> **WHAT THE TASK ASKS**:
The required output is every entry, printed exactly as written.

====== SUPPLIED ENTRIES ======

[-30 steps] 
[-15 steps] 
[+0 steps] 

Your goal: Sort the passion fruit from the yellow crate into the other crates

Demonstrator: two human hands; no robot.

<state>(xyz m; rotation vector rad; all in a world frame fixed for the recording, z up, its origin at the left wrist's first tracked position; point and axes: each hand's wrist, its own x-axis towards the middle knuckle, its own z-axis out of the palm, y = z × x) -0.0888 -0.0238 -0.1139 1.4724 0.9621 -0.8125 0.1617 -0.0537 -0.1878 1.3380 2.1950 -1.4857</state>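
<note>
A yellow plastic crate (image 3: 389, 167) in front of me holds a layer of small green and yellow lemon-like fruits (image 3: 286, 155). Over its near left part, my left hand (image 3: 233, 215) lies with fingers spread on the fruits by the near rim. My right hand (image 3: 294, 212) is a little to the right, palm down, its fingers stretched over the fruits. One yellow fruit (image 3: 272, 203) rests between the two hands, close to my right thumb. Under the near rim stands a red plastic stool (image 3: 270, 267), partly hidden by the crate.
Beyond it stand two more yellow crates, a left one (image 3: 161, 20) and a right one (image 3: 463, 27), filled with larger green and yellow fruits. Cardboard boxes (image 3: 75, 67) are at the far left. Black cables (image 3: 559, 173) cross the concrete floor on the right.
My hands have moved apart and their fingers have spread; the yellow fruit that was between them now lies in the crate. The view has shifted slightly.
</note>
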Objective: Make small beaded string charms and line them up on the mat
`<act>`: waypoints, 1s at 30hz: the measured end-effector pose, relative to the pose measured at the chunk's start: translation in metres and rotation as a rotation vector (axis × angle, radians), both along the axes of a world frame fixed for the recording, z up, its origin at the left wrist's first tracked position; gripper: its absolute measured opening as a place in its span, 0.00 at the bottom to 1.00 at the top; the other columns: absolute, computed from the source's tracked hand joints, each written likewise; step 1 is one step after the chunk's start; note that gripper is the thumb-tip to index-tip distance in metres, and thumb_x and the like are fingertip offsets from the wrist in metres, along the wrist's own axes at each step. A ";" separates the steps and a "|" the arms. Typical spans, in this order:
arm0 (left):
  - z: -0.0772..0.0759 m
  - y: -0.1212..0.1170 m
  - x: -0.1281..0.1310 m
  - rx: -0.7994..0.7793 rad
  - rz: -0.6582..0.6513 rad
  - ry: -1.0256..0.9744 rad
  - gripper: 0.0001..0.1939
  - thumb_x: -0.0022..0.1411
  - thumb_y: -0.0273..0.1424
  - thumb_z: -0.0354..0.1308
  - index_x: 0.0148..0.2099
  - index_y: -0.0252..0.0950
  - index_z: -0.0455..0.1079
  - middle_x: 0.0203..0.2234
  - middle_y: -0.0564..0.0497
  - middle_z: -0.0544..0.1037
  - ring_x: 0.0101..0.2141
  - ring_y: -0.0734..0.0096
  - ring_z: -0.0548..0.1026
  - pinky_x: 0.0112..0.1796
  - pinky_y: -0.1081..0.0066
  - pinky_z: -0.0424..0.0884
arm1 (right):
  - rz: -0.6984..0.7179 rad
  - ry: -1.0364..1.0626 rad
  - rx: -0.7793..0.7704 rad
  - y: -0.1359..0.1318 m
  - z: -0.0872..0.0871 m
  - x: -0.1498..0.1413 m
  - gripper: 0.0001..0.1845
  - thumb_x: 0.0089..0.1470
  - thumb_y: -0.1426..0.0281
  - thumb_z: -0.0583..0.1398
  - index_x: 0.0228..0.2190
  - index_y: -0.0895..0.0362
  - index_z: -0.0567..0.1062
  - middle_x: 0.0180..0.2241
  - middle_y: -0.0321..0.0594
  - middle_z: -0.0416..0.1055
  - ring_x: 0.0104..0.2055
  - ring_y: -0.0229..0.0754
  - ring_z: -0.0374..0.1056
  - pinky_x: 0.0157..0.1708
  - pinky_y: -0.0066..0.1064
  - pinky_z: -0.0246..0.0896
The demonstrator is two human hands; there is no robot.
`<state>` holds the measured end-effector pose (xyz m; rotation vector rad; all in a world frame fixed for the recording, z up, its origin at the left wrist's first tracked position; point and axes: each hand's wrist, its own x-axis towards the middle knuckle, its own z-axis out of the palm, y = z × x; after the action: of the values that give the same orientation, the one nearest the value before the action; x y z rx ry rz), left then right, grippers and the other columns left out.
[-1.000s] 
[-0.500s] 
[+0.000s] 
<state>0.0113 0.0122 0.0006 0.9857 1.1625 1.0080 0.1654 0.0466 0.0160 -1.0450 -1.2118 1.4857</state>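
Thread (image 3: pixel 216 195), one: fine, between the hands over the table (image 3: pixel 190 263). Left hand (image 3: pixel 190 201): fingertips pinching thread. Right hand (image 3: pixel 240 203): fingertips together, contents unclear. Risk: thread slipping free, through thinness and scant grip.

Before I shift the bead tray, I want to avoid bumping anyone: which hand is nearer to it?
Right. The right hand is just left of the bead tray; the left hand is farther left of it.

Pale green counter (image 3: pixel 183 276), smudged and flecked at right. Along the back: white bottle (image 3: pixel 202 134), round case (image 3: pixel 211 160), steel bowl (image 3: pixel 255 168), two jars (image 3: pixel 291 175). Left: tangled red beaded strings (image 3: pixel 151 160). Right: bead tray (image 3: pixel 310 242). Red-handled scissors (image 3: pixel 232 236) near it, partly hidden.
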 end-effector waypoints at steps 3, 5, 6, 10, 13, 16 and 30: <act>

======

> **ANSWER TO THE PROBLEM**:
[-30 steps] 
[-15 steps] 
[+0 steps] 

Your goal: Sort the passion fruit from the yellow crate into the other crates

Demonstrator: two human hands; no robot.

<state>(xyz m; rotation vector rad; all in a world frame fixed for the recording, z up, its origin at the left wrist's first tracked position; point and axes: each hand's wrist, its own x-axis towards the middle knuckle, its own z-axis out of the palm, y = z × x) -0.0888 -0.0238 -0.1139 1.4724 0.9621 -0.8125 0.1617 -0.0537 -0.1878 1.3380 2.1950 -1.4857</state>
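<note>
A yellow plastic crate (image 3: 389, 167) in front of me holds a layer of small green and yellow lemon-like fruits (image 3: 286, 155). Over its near left part, my left hand (image 3: 233, 215) lies with fingers spread on the fruits by the near rim. My right hand (image 3: 294, 212) is a little to the right, palm down, its fingers stretched over the fruits. One yellow fruit (image 3: 272, 203) rests between the two hands, close to my right thumb. Under the near rim stands a red plastic stool (image 3: 270, 267), partly hidden by the crate.
Beyond it stand two more yellow crates, a left one (image 3: 161, 20) and a right one (image 3: 463, 27), filled with larger green and yellow fruits. Cardboard boxes (image 3: 75, 67) are at the far left. Black cables (image 3: 559, 173) cross the concrete floor on the right.
My hands have moved apart and their fingers have spread; the yellow fruit that was between them now lies in the crate. The view has shifted slightly.
</note>
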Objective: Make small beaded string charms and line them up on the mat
`<act>`: waypoints, 1s at 30hz: the measured end-effector pose, relative to the pose measured at the chunk's start: translation in metres and rotation as a rotation vector (axis × angle, radians), both along the axes of a world frame fixed for the recording, z up, its origin at the left wrist's first tracked position; gripper: its absolute measured opening as a place in its span, 0.00 at the bottom to 1.00 at the top; the other columns: absolute, computed from the source's tracked hand joints, each written likewise; step 1 is one step after the chunk's start; note that gripper is the thumb-tip to index-tip distance in metres, and thumb_x and the like are fingertip offsets from the wrist in metres, along the wrist's own axes at each step. A ";" separates the steps and a "|" the arms. Typical spans, in this order:
arm0 (left):
  - z: -0.0772..0.0759 m
  - y: -0.1212..0.1170 m
  - x: -0.1281..0.1310 m
  - rx: -0.7994..0.7793 rad
  - rz: -0.6582..0.6513 rad
  - ry: -1.0256..0.9744 rad
  - gripper: 0.0001..0.1939
  - thumb_x: -0.0022..0.1411
  - thumb_y: -0.0273..0.1424
  - thumb_z: -0.0354..0.1308
  - index_x: 0.0148..0.2099
  - index_y: -0.0252..0.0950
  - index_z: -0.0455..0.1079
  - middle_x: 0.0203..0.2234
  - middle_y: -0.0564..0.0497
  - middle_z: -0.0544..0.1037
  - ring_x: 0.0101..0.2141
  - ring_y: -0.0734..0.0096
  - ring_z: -0.0548..0.1026
  - pinky_x: 0.0112..0.1796
  - pinky_y: -0.1081..0.0066
  - pinky_z: -0.0424..0.0884
arm1 (right):
  - rz: -0.6984..0.7179 rad
  - ry: -1.0364..1.0626 rad
  - rx: -0.7793..0.7704 rad
  - y: -0.1359..0.1318 m
  - z: -0.0872..0.0871 m
  - x: -0.1498..0.1413 m
  - gripper: 0.0001..0.1845
  - thumb_x: 0.0089..0.1470
  - thumb_y: -0.1426..0.0281
  - thumb_z: -0.0583..0.1398
  - index_x: 0.0228..0.2190
  - index_y: -0.0895..0.0362
  - index_z: -0.0567..0.1062
  - middle_x: 0.0180..0.2241
  - middle_y: -0.0321..0.0594
  - middle_z: -0.0416..0.1055
  - ring_x: 0.0104..0.2055
  - ring_y: -0.0229..0.0754
  - ring_z: -0.0374..0.1056
  - pinky_x: 0.0157..0.1708
  - pinky_y: -0.0066..0.1064
  - pinky_z: -0.0246..0.0896
The demonstrator is two human hands; there is no robot.
`<state>` holds the measured end-effector pose (xyz m; rotation vector rad; all in a world frame fixed for the recording, z up, its origin at the left wrist's first tracked position; point and axes: each hand's wrist, its own x-axis towards the middle knuckle, its own z-axis out of the palm, y = z × x; after the action: of the values that give the same orientation, the one nearest the value before the action; x y z rx ry rz), left then right, grippers and the other columns left out.
[-1.000s] 
[-0.500s] 
[+0.000s] 
<state>0.0113 0.0122 0.0006 0.9857 1.1625 1.0080 0.1654 0.0466 0.0160 -1.0450 -1.2118 1.4857</state>
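Thread (image 3: pixel 216 195), one: fine, between the hands over the table (image 3: pixel 190 263). Left hand (image 3: pixel 190 201): fingertips pinching thread. Right hand (image 3: pixel 240 203): fingertips together, contents unclear. Risk: thread slipping free, through thinness and scant grip.

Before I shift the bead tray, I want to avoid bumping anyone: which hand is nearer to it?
Right. The right hand is just left of the bead tray; the left hand is farther left of it.

Pale green counter (image 3: pixel 183 276), smudged and flecked at right. Along the back: white bottle (image 3: pixel 202 134), round case (image 3: pixel 211 160), steel bowl (image 3: pixel 255 168), two jars (image 3: pixel 291 175). Left: tangled red beaded strings (image 3: pixel 151 160). Right: bead tray (image 3: pixel 310 242). Red-handled scissors (image 3: pixel 232 236) near it, partly hidden.
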 end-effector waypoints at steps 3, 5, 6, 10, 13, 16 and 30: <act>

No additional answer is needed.